%%
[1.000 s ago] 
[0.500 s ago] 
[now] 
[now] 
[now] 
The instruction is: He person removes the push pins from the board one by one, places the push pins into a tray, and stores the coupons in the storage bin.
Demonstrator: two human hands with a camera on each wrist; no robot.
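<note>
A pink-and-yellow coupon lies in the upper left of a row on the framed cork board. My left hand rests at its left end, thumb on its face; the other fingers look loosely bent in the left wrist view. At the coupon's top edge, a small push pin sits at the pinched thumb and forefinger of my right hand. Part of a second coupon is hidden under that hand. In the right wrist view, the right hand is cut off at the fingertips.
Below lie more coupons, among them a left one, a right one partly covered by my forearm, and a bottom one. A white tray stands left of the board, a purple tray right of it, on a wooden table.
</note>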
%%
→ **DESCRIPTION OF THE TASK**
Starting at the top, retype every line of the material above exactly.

→ **RESULT OF THE EXERCISE**
[1.000 s ago] 
[0.500 s ago] 
[now] 
[now] 
[now] 
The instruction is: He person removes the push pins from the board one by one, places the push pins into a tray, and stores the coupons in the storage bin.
Demonstrator: two human hands with a camera on each wrist; no robot.
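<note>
A pink-and-yellow coupon lies in the upper left of a row on the framed cork board. My left hand rests at its left end, thumb on its face; the other fingers look loosely bent in the left wrist view. At the coupon's top edge, a small push pin sits at the pinched thumb and forefinger of my right hand. Part of a second coupon is hidden under that hand. In the right wrist view, the right hand is cut off at the fingertips.
Below lie more coupons, among them a left one, a right one partly covered by my forearm, and a bottom one. A white tray stands left of the board, a purple tray right of it, on a wooden table.
</note>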

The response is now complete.